Cuatro Caligramas de José Petronilo Amaya
Por Alberto Espinosa Orozco
José Petronilo Amaya ha practicado desde su amado
solar nativo el doble arte de la poesía y de la reflexión profunda, esas artes
donde se entreveran la memoria y el
canto de la escucha. Así, sus composiciones se han vuelto, en ocasiones, viñetas,
signos gráficos que celebran el encuentro con la visión o con las formas. Expresión
de la palabra que conforma el espacio del poema y donde la tipografía adopta el
ritmo del dibujo -a la manera de los augustos predecesores suyos en este género, como Guillaume Apolinaire, Vicente Hiudobro, Gerardo Diego, Olverio Girondo, Ezra Paund y Octavio Paz.
Los cuatro caligramas del maestro Petronilo Amaya se
hunden así en la raíz de su ser, del ser nuestro, de cada uno y de todos, del
ser común a todos, olvidado cada día en el humos primordial de la memoria o
borrado por el barro de la macha, de la caída, o disperso entre el polvo que levanta
y se lleva el torbellino. Pero el poeta entonces canta, recuerda, dibuja, mira
de lejos, reverbera al diapasón de astros y guirnaldas: vuela. Y mira entonces
el poeta lo que somos: la sangre de nuestros ancestros derramada y la fatigada ilusión
de nuestros dioses; la manzana y la serpiente; la mácula y la convulsión de
fuego de averno… y el temor de Dios –pero también el júbilo primero, la fe sin
mácula que nació feliz bajo el manto de estrellas sin castigo, cuando la fe no
dolía.
Aparecen así en sus dibujos el pilar y la
raíz; la cruz redentora y sus ingrávidos pájaros, donde pulula el gusano, es
cierto, pero también el fabuloso despliegue de las alas. Y la comunión, donde
conviven Velázquez, León Felipe y nosotros -cuando el halo del reino de la
esencia brilla para llegar con un rumor de aguas iluminando nuestras costas. Se
perfila así la única presencia, el presente eterno, del que fuera poeta ante la
muerte, sabio en el templo, infatigable pescador en travesía, alquimista del
agua vuelta cielo. De quien fuera estoico insobornable ante la tentación
inicua, mártir sin queja, pastor que da la vida por la perdida oveja. La huella
imborrable por los siglos del Dios que fue enviado entre los hombres para
enseñar a los hombres cómo elevarse a Dios. En la señal, en la norma irrefragable
de obsequiarse, de darse –que es también la norma de sufrir y dar la sangre.

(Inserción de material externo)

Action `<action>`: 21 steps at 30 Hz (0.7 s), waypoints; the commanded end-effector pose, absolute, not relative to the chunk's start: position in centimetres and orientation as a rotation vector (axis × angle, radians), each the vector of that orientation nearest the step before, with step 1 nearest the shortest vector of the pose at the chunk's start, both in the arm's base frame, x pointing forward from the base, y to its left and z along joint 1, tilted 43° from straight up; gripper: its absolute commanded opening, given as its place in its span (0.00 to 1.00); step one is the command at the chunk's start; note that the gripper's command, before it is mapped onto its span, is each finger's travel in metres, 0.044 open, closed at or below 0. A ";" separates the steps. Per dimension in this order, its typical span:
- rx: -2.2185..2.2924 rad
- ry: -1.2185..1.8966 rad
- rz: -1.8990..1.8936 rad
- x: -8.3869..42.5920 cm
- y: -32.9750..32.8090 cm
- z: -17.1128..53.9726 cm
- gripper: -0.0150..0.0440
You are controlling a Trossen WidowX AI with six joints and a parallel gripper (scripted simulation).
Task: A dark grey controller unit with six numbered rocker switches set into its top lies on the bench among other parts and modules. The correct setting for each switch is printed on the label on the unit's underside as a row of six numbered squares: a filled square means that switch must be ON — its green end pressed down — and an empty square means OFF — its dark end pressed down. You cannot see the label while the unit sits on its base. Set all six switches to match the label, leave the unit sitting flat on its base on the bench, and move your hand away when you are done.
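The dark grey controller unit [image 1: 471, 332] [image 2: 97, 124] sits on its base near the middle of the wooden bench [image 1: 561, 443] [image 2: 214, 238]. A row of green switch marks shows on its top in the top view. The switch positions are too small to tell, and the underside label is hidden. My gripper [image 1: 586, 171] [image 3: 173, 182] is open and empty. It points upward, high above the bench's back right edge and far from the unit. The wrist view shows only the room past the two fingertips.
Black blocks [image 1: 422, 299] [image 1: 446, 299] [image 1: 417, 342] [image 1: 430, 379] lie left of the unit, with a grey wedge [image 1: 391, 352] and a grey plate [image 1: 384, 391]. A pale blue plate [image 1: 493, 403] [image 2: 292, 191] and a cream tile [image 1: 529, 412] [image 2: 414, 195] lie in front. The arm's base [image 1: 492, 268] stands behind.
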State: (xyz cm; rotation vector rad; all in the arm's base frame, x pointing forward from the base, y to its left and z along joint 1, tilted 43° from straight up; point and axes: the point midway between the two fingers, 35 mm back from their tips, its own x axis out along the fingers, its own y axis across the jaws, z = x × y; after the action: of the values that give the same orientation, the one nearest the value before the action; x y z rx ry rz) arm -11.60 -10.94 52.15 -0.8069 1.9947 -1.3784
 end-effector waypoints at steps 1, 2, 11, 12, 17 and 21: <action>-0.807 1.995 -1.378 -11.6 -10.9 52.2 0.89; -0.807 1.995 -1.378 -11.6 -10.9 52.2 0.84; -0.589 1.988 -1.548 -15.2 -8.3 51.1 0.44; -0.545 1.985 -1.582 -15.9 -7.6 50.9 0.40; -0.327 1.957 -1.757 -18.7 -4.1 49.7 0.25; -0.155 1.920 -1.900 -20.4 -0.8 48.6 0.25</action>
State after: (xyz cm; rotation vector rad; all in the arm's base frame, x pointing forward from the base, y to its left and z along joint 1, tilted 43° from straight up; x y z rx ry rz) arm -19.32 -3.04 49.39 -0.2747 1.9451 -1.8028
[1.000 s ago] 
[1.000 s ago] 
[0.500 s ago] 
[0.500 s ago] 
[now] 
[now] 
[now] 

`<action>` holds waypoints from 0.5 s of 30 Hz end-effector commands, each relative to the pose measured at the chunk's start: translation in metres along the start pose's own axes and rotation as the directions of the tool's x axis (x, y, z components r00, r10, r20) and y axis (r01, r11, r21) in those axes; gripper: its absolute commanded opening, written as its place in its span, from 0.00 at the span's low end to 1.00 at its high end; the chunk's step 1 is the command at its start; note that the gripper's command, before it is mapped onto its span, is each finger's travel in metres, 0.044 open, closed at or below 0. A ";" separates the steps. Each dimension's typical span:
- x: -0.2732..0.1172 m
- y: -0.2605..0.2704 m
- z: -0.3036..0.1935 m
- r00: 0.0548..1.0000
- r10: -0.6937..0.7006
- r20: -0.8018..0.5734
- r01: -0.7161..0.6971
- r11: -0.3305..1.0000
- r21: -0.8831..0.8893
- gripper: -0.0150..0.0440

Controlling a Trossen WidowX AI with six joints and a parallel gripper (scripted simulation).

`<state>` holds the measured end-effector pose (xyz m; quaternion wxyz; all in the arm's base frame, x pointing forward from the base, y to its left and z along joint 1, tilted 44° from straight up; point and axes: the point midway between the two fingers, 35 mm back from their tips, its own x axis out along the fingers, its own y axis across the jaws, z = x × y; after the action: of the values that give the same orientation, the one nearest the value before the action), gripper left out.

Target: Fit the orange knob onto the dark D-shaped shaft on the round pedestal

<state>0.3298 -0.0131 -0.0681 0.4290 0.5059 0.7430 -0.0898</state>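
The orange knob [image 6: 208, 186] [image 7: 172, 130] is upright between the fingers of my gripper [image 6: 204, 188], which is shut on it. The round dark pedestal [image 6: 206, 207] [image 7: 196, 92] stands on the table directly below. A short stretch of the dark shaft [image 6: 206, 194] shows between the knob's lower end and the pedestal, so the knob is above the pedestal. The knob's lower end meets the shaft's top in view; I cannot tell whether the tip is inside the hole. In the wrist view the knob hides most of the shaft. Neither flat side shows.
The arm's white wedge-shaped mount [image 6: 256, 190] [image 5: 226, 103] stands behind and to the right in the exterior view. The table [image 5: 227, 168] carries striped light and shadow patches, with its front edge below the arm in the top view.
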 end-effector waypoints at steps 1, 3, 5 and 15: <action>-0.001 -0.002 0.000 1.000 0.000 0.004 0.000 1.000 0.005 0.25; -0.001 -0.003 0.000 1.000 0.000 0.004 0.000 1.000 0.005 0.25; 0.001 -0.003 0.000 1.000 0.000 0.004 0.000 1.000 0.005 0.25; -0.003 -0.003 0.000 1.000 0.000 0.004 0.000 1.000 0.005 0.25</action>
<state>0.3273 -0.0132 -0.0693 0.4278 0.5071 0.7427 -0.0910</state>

Primero así hay que buscar en uno mismo, buscarse
entre nosotros. Hay que encontrar lo que mejor que todos conocemos: la propia
mancha, la culpa, el primer pecado que nos roe, a cada cual, y ante el que huye
el Ángel de la Guarda con alas escondidas. Porque de nada sirve colgar las
culpas de un perchero, exhibiendo inútilmente penitencias, mudando de ser pero
sin ser de nuevo en el recuerdo, dejando intacto su pasado, sin calma y aturdido,
dejando que su porción de cielo se le escapara, como un castillo de arena entre
los dedos. No. Hay primero que lavar la piel y la sonrisa, para recuperar la fe
infantil, la fe primera, que a veces, es cierto, es terrible, cuando dicta al
que escucha sus sentencias, trayendo entre sus versos, no se sabe, o la clara miel
de ritmos sincopados, o el hiriente fuego que consume de la laba.
Queda sin embargo una esperanza, porque:
“No
hay cicatriz indisoluble
Al
canto que aprendimos en la infancia.”
Porque la fe cultivada, que alumbra sombras
densas en medio de la oscura madrugada, nos recuerda el poeta José Petronilo
Amaya en sus diamantinas vislumbres, trae consigo, con el dolor de la templanza,
indulgencia y virtud. Para aprender en el centro mismo de la aparente orfandad que
es este mundo, que la crueldad de no verlo, ni oírlo, ni de lejos, haya un
consuelo en la belleza redentora de los ángeles, que no se han ido y que
siempre furtivamentite nos visitan, posando sobre la frente aciaga su beso dilatado, cuando de pronto, entre las grietas de la noche, lo sentimos.
Reflexión profunda que bebe de los
manantiales de la metafísica tradicional, puede alegarse, pero que incluye poderosas imágenes expresadas en nuevas formas, que llevamos marcadas en la
piel como con hierro ardiente, pegadas a nosotros, como si estuvieran cosidas a
los talones, como la sombra nuestra que no nos abandona, pero que a la vez sólo
se proyectan por el faro de luz que da el oriente, mostrándonos así la ruta
inefable, pero cierta, del futuro que en el borde final de los caminos nos espera.